*TASK STATEMENT:* Only one stretch of the data should be retyped: the lines from the line containing "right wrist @" through the line containing "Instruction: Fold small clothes". Keep pictures out of it.

[Source data]
★ ★ ★
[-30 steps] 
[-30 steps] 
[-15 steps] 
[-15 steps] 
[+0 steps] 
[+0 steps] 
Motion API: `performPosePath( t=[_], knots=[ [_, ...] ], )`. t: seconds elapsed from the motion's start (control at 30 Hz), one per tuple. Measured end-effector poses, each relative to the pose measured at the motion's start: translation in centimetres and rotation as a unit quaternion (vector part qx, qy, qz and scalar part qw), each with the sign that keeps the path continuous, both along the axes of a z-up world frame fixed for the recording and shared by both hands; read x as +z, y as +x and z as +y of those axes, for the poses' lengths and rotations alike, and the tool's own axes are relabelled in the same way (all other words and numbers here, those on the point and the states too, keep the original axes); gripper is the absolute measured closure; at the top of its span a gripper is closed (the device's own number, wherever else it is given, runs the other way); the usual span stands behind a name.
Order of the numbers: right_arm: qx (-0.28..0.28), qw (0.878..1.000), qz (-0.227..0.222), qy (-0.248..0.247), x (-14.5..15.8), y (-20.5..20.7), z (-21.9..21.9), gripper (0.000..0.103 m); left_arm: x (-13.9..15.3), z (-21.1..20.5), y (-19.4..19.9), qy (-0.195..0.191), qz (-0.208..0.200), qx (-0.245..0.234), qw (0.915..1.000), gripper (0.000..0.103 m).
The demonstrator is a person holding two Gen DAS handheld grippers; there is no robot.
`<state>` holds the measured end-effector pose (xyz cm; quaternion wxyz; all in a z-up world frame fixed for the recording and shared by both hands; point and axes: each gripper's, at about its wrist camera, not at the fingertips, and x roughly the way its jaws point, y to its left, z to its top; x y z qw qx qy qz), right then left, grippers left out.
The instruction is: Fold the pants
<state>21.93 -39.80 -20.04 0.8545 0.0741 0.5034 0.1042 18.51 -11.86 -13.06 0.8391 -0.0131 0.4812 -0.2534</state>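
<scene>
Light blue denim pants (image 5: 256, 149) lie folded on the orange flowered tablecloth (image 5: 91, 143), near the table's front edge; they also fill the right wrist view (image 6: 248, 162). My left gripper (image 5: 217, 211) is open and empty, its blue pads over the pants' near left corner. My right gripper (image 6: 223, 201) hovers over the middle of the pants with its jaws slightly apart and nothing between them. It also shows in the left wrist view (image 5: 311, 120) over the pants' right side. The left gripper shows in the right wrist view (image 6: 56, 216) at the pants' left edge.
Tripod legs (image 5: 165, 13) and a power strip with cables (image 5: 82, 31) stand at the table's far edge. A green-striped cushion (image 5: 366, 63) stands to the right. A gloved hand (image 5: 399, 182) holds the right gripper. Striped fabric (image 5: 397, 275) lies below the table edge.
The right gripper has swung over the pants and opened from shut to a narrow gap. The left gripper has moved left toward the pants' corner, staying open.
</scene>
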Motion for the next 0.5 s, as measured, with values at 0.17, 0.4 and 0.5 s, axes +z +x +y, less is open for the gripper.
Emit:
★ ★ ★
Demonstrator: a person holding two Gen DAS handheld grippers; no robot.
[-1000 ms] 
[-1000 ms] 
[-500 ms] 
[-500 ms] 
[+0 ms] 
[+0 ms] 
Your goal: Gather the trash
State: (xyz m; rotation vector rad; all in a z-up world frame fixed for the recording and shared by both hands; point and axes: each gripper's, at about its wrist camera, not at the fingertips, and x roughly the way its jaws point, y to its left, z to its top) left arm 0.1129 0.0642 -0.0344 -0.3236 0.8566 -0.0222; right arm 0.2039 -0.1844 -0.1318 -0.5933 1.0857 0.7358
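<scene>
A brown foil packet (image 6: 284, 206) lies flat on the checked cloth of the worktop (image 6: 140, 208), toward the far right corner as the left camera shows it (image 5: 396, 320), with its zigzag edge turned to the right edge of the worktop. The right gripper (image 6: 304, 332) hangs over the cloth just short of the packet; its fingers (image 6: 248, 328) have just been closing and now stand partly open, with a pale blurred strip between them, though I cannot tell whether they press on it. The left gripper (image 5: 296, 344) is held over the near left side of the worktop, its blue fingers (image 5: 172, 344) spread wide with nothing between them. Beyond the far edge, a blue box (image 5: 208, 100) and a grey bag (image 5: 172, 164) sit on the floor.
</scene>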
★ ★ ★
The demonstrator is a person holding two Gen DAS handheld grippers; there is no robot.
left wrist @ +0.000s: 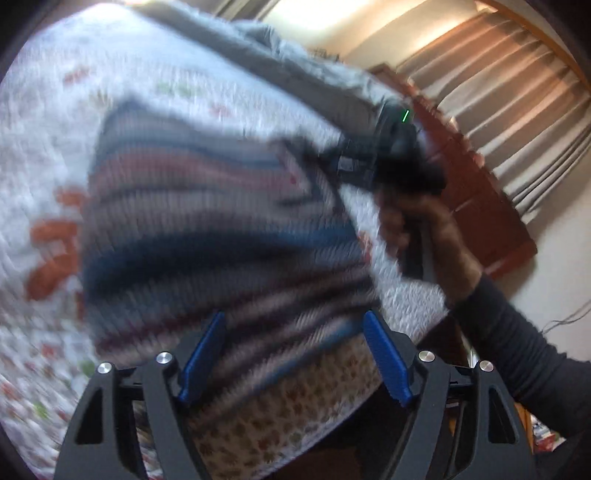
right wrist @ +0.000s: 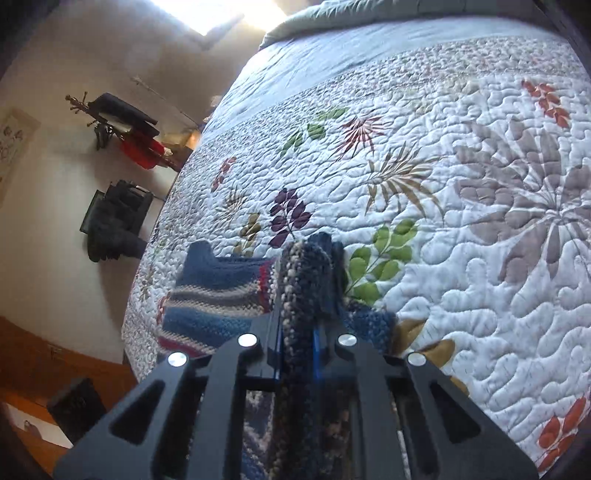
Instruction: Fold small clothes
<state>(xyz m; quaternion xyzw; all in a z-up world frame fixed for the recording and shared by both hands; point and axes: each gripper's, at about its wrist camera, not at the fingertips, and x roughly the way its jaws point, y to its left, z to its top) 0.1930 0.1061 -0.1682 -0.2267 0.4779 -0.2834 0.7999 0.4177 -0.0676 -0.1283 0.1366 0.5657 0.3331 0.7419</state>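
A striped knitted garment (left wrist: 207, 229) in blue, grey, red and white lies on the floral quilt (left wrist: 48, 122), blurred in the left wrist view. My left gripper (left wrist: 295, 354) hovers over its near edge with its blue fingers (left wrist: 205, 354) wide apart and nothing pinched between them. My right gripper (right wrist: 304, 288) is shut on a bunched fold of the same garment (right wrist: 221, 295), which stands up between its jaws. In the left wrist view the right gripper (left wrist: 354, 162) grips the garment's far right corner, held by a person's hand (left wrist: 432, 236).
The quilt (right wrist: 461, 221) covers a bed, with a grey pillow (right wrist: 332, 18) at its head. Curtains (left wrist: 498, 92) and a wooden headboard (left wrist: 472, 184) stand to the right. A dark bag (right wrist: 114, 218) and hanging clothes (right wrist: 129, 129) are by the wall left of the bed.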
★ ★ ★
*FINISHED EXERCISE:*
right wrist @ +0.000s: 
Instruction: Fold small clothes

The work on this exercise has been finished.